Bbabo NET

Haberler

Fransa, Almanya ile anlaşmazlığa düşerek nükleer enerjiye bahse giriyor

Emmanuel Macron sonunda Fransa'da enerjinin gelişimi için beklentileri belirledi. Ülkenin doğusundaki bir sanayi merkezi olan Belfort'ta yaptığı konuşmada, 2050'ye kadar olan dönemin ana odağının nükleer santraller olacağını açıkça belirtti. Ona göre, bu "Fransa'nın enerji kaderi üzerinde kontrolü yeniden ele geçirmeyi sağlayacak."

Macron, geçen yıl Kasım ayında Elysee Sarayı'ndan ulusa hitaben yaptığı konuşmada, "ülkenin enerji güvenliğini sağlamak için" nükleer reaktörlerin inşasına devam edileceğini duyurduğunda stratejik bir karar verdi. Ve şimdi, uygulama için son tarihleri ​​belirleyen belirli bir programın ana hatlarını çizdi.

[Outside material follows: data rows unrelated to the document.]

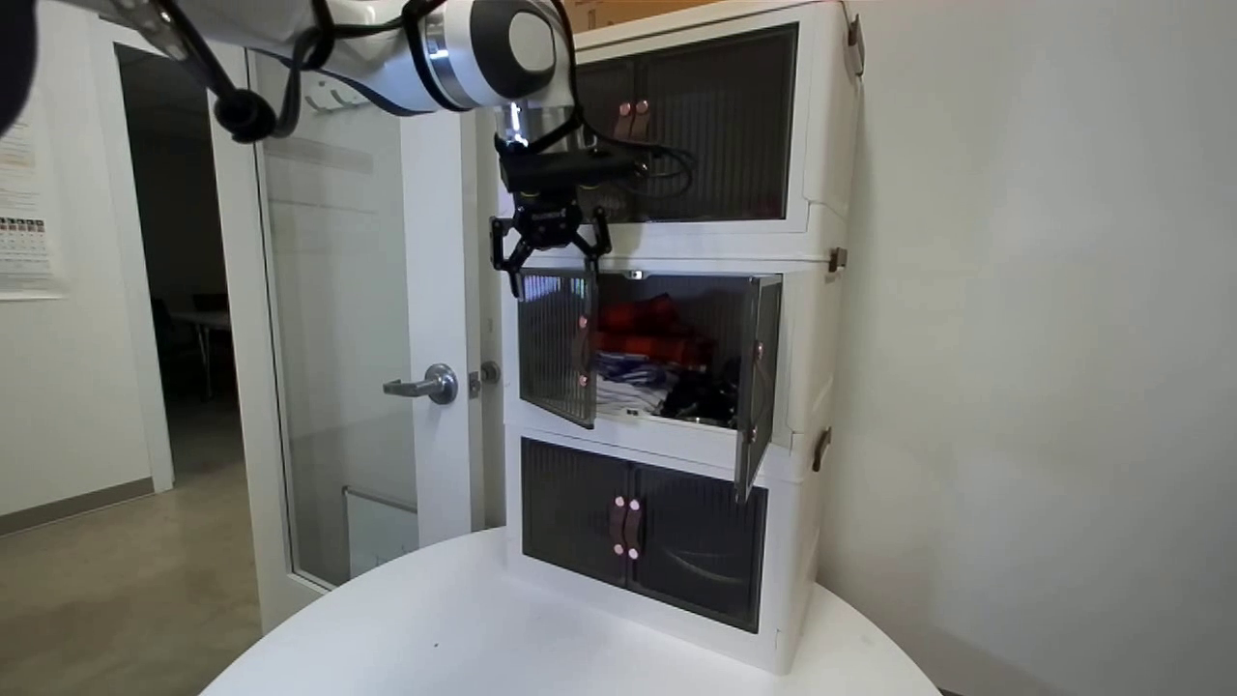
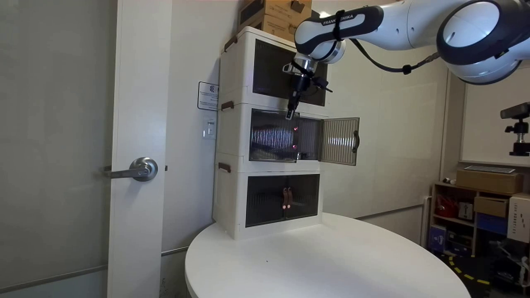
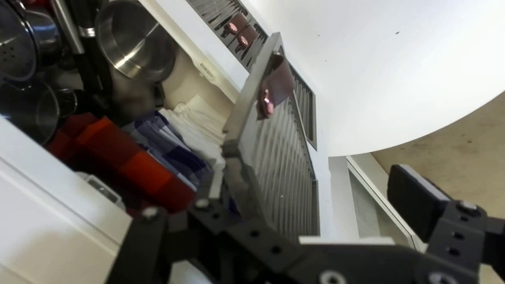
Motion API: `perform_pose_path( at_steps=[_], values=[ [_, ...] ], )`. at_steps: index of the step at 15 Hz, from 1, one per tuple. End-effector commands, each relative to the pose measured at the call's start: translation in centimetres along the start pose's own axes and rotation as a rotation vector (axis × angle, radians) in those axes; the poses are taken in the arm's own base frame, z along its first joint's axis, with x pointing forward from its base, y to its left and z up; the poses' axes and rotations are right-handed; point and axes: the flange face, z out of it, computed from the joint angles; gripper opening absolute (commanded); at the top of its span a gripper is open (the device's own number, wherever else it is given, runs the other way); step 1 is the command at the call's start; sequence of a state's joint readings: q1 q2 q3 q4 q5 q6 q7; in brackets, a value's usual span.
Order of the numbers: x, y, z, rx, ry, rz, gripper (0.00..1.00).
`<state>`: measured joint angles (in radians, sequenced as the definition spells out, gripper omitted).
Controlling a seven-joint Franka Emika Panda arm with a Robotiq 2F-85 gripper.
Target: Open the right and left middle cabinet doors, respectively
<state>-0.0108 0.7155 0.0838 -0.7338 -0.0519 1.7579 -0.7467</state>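
Note:
The right middle door, a dark smoky panel, stands wide open in both exterior views [image 1: 761, 377] [image 2: 339, 141]; it is out of the wrist view. The left middle door [image 1: 556, 343] stands ajar, its handle edge swung outward; it also shows in an exterior view [image 2: 272, 136] and the wrist view [image 3: 282, 169]. My gripper [image 1: 554, 275] [image 2: 291, 114] points down at the left door's top edge. Its jaws [image 3: 315, 189] are spread wide with nothing clamped. One finger is at the door's free edge on the cabinet side, the other outside in front. Whether that finger touches the door is unclear.
The white cabinet [image 1: 807, 367] stands on a round white table [image 1: 464, 619]. The top doors [image 1: 720, 121] and bottom doors [image 1: 580, 503] are shut. The middle tier holds red cloth [image 1: 657, 333], folded towels and a metal pot [image 3: 136, 43]. Cardboard boxes [image 2: 277, 27] sit on top.

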Motion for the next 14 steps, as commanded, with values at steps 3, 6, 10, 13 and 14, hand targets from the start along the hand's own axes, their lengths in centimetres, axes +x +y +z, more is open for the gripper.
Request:
perform_pose_path(
  at_steps=[3, 6, 10, 13, 14],
  values=[
    [1.7, -2.1, -4.1, -0.003, 0.013, 0.064, 1.0],
    [2.8, -3.1, -6.2, -0.02, 0.055, 0.082, 1.0],
    [3.2, -3.1, -6.1, -0.033, 0.062, 0.113, 1.0],
    [2.6, -2.8, -5.1, -0.001, 0.046, 0.142, 1.0],
    [2.6, -2.8, -4.4, 0.009, 0.034, 0.145, 1.0]
  ],
)
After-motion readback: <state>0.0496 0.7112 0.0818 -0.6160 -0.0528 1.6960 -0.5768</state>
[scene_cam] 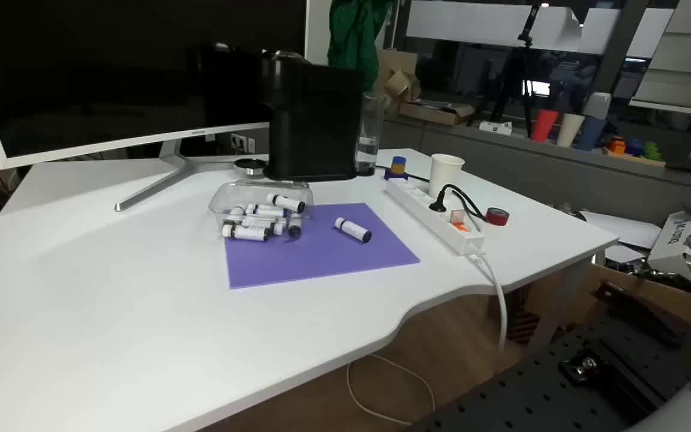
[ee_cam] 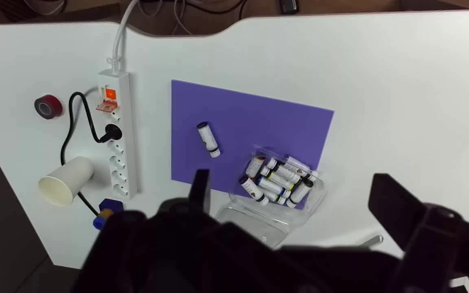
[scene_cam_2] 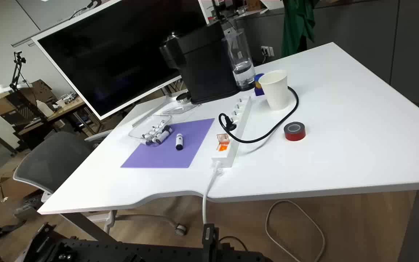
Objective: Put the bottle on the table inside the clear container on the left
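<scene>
The bottle, small and white with a dark end, lies on its side on the purple mat; it also shows in an exterior view and the wrist view. The clear container, lid folded open, stands over the mat's corner with several similar bottles inside; it shows in both exterior views. The white table carries them. My gripper is open and empty, high above the table; the container appears between its fingers, the bottle beyond the left finger. Neither exterior view shows the gripper.
A white power strip with a black plug, a paper cup, red tape and blue-yellow blocks lie beyond the mat's side. A black machine and monitor stand behind the container.
</scene>
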Available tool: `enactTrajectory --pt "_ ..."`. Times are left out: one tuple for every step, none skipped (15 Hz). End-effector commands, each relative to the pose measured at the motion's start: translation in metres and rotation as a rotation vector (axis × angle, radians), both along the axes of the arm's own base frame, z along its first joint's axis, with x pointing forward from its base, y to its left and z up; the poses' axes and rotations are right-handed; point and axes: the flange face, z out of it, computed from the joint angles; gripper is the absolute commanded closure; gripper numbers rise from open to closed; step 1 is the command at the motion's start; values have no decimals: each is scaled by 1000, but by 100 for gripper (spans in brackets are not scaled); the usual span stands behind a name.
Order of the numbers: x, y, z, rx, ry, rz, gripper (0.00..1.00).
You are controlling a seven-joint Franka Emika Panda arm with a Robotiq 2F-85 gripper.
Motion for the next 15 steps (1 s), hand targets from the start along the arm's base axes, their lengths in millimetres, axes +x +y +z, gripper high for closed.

Mevcut 56 nükleer reaktörün hizmet vermeye devam etmesinin yanı sıra yenileri de ortaya çıkacak. Yeni nesil EPR-2'nin altı reaktöründen bahsediyoruz. İnşaatları 2028'de başlayacak ve 2035'te işletmeye alınması planlanıyor. Projeye en az 50,5 milyar avro yatırım yapılacak. Ayrıca, bu tür sekiz birim daha sağlandı, daha sonra görünecekler.

Ayrıca Macron, 50 ila 500 MW kapasiteli küçük modüler SMR reaktörlerinin geliştirilmesine 1 milyar avro yatırım yapma niyetini açıkladı. Avantajları, göreceli üretim kolaylığı, çalışma yerine daha fazla teslimat ile bir konveyör üzerinde montajdır.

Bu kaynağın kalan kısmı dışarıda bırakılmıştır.